Fastai
If you're using fastai to train your models, W&B has an easy integration using the WandbCallback
. Explore the details in interactive docs with examples →
Log with W&B
a) Sign up for a free account at https://wandb.ai/site and then log in to your wandb account.
b) Install the wandb library on your machine in a Python 3 environment using pip
c) log in to the wandb library on your machine. You will find your API key here: https://wandb.ai/authorize.
- Command Line
- Notebook
pip install wandb
wandb login
!pip install wandb
import wandb
wandb.login()
Then add the WandbCallback
to the learner
or fit
method:
import wandb
from fastai.callback.wandb import *
# start logging a wandb run
wandb.init(project="my_project")
# To log only during one training phase
learn.fit(..., cbs=WandbCallback())
# To log continuously for all training phases
learn = learner(..., cbs=WandbCallback())

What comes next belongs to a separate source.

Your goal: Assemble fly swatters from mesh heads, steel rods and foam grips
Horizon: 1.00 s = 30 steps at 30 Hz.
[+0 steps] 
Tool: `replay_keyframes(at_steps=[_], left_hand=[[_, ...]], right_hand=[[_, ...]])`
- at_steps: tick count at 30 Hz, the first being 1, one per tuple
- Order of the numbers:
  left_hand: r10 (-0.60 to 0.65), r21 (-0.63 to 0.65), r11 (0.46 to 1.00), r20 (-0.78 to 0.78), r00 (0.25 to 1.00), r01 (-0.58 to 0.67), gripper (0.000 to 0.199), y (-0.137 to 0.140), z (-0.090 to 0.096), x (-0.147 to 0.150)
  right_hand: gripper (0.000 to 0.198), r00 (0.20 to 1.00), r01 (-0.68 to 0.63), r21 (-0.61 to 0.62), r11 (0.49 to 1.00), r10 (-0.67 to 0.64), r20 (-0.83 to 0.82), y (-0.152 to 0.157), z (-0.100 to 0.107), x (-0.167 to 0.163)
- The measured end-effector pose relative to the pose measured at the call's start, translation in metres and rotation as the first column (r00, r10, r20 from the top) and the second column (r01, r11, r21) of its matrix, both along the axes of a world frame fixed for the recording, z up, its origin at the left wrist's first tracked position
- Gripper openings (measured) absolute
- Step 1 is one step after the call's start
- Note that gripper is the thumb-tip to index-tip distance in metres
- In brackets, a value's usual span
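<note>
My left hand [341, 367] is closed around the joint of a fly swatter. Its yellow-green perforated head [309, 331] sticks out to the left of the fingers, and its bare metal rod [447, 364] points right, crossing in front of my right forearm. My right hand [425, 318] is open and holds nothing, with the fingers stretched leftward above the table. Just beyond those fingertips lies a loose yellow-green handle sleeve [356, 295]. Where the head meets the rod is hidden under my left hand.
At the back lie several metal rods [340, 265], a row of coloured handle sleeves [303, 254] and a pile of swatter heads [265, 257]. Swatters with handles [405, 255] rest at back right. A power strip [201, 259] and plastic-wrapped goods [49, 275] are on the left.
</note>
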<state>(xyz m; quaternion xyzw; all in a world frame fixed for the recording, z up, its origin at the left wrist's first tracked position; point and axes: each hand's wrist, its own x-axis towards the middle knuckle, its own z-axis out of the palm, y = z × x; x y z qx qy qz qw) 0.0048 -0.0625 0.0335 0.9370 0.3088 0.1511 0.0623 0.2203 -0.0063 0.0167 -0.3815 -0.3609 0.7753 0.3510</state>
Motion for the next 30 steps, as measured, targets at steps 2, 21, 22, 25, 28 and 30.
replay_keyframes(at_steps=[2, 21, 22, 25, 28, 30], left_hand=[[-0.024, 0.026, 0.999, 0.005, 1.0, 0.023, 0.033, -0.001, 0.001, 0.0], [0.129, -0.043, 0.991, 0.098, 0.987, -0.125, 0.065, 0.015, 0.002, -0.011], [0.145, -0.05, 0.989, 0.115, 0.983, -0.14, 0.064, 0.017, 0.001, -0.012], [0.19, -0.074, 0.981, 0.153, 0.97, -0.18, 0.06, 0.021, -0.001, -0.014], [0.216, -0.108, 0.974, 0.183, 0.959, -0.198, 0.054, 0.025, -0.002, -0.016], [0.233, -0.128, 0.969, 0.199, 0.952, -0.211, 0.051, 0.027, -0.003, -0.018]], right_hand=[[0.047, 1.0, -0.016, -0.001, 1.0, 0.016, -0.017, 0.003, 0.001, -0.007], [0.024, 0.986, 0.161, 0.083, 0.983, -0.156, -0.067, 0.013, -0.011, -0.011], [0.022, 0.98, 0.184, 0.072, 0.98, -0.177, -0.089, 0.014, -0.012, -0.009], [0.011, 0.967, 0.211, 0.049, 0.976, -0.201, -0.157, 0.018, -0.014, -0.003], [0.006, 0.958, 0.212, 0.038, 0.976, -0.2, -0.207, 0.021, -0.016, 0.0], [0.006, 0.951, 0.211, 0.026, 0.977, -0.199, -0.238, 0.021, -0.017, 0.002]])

If you use version 1 of Fastai, refer to the Fastai v1 docs.
WandbCallback Arguments
WandbCallback
accepts the following arguments:
Args | Description |
---|---|
log | Whether to log the model's: "gradients " , "parameters ", "all " or None (default). Losses & metrics are always logged. |
log_preds | whether we want to log prediction samples (default to True ). |
log_preds_every_epoch | whether to log predictions every epoch or at the end (default to False ) |
log_model | whether we want to log our model (default to False). This also requires SaveModelCallback |
model_name | The name of the file to save, overrides SaveModelCallback |
log_dataset |
Note: subfolder "models" is always ignored. |
dataset_name | name of logged dataset (default to folder name ). |
valid_dl | DataLoaders containing items used for prediction samples (default to random items from learn.dls.valid . |
n_preds | number of logged predictions (default to 36). |
seed | used for defining random samples. |
For custom workflows, you can manually log your datasets and models:
log_dataset(path, name=None, metadata={})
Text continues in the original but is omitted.